Stop after the line that contains "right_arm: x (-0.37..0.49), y"; until then, restate each line of the entries word for word from the very first.

*DATASET EXTRACT*
◆ ◆ ◆ ◆
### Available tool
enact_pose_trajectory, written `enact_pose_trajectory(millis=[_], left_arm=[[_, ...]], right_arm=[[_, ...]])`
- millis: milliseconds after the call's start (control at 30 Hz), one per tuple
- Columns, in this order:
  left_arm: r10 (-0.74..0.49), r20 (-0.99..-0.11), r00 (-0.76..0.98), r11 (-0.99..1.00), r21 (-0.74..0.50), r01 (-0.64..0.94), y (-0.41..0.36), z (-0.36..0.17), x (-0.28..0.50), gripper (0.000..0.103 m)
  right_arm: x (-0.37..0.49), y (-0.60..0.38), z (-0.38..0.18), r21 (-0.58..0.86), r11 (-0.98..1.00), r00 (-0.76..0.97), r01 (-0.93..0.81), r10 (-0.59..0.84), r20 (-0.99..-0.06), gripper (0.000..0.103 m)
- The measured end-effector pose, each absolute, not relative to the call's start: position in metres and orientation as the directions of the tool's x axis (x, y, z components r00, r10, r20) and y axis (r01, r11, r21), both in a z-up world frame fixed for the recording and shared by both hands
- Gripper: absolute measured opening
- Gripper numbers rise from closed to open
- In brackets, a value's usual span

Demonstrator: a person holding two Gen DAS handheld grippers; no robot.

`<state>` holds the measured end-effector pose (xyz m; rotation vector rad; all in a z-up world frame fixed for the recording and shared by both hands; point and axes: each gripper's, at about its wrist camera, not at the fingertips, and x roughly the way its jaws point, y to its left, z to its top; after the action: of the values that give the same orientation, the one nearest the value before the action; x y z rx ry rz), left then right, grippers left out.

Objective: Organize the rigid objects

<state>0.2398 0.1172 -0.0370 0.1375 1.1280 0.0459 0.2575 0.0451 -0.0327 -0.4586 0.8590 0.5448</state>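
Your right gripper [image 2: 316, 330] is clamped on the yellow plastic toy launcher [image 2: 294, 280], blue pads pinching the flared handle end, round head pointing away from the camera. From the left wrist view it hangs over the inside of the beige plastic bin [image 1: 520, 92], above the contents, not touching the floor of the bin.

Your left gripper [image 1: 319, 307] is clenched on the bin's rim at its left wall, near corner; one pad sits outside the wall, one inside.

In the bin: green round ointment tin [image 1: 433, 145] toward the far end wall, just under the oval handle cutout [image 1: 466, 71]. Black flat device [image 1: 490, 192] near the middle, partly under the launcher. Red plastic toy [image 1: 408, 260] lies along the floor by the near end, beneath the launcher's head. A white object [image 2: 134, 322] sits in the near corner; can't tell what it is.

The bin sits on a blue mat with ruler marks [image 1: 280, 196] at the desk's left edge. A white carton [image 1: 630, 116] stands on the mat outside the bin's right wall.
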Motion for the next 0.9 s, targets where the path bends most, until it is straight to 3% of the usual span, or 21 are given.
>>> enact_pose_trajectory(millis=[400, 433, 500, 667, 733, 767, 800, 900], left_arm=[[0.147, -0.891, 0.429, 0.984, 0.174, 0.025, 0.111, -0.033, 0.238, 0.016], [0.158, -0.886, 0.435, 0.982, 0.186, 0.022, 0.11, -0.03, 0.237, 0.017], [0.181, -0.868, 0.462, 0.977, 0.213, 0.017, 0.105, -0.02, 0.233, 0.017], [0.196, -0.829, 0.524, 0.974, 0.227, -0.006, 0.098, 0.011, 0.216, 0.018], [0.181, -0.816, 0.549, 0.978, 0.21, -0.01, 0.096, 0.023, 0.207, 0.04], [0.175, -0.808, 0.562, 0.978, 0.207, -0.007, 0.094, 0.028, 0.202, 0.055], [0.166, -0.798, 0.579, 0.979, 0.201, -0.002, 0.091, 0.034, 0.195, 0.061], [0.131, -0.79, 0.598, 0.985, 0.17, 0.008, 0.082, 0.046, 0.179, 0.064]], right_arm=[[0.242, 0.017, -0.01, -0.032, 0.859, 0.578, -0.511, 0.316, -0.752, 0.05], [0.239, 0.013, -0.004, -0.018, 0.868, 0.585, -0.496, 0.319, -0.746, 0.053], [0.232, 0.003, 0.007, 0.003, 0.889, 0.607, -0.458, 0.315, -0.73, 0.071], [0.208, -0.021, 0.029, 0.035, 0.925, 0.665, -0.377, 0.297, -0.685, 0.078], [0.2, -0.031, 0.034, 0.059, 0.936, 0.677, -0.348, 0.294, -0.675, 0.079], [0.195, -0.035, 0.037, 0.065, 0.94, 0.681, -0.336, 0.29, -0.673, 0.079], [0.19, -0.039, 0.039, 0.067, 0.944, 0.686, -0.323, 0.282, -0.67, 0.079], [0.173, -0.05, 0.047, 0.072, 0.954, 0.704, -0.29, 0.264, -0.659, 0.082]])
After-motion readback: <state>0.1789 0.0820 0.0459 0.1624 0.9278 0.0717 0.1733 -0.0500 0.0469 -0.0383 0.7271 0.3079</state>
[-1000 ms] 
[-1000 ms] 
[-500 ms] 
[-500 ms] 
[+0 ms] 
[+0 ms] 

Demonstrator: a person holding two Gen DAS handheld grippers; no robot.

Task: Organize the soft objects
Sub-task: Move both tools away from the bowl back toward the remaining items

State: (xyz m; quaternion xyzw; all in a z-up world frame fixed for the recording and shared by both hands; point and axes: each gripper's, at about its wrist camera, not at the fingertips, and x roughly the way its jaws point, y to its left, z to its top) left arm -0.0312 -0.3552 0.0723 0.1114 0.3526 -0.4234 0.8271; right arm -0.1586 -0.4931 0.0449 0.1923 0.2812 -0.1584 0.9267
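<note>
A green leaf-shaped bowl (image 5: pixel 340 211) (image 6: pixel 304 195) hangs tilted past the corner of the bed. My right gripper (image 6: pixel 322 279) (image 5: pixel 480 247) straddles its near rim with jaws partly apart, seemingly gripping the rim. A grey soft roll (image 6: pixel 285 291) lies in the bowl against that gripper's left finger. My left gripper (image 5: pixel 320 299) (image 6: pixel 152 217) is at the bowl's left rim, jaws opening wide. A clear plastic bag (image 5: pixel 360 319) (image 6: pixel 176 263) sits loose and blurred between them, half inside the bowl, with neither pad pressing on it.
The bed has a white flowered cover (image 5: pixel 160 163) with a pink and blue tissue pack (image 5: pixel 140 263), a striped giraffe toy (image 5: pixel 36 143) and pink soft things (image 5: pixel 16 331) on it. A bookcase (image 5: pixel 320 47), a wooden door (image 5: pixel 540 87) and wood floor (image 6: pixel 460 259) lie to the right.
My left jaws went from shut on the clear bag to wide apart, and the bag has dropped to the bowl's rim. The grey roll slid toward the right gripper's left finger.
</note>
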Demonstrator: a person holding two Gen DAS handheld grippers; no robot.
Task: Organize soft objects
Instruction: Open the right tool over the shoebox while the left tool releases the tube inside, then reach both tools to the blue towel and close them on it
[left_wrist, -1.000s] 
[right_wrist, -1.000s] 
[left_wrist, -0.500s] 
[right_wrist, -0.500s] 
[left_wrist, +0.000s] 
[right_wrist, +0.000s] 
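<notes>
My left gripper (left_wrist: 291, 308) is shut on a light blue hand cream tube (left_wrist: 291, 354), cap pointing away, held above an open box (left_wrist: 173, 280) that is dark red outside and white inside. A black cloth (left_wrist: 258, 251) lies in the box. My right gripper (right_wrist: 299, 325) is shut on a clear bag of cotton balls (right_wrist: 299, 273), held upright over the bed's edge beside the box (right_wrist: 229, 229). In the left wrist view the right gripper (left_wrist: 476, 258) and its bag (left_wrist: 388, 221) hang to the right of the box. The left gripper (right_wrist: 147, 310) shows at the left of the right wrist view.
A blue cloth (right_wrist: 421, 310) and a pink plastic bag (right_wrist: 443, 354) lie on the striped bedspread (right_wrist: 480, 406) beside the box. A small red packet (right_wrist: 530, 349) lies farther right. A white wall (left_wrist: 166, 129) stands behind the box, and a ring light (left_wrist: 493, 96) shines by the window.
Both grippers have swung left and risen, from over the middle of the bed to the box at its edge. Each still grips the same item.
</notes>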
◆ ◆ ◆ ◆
*WRITTEN ANSWER*
### Available tool
enact_pose_trajectory, written `enact_pose_trajectory(millis=[_], left_arm=[[_, ...]], right_arm=[[_, ...]])`
- millis: milliseconds after the call's start (control at 30 Hz), one per tuple
- Columns, in this order:
  left_arm: r10 (-0.74..0.49), r20 (-0.99..-0.11), r00 (-0.76..0.98), r11 (-0.99..1.00), r21 (-0.74..0.50), r01 (-0.64..0.94), y (-0.41..0.36), z (-0.36..0.17), x (-0.28..0.50), gripper (0.000..0.103 m)
  right_arm: x (-0.37..0.49), y (-0.60..0.38), z (-0.38..0.18), r21 (-0.58..0.86), r11 (-0.98..1.00), r00 (-0.76..0.97), r01 (-0.93..0.81), r10 (-0.59..0.84), r20 (-0.99..-0.06), gripper (0.000..0.103 m)

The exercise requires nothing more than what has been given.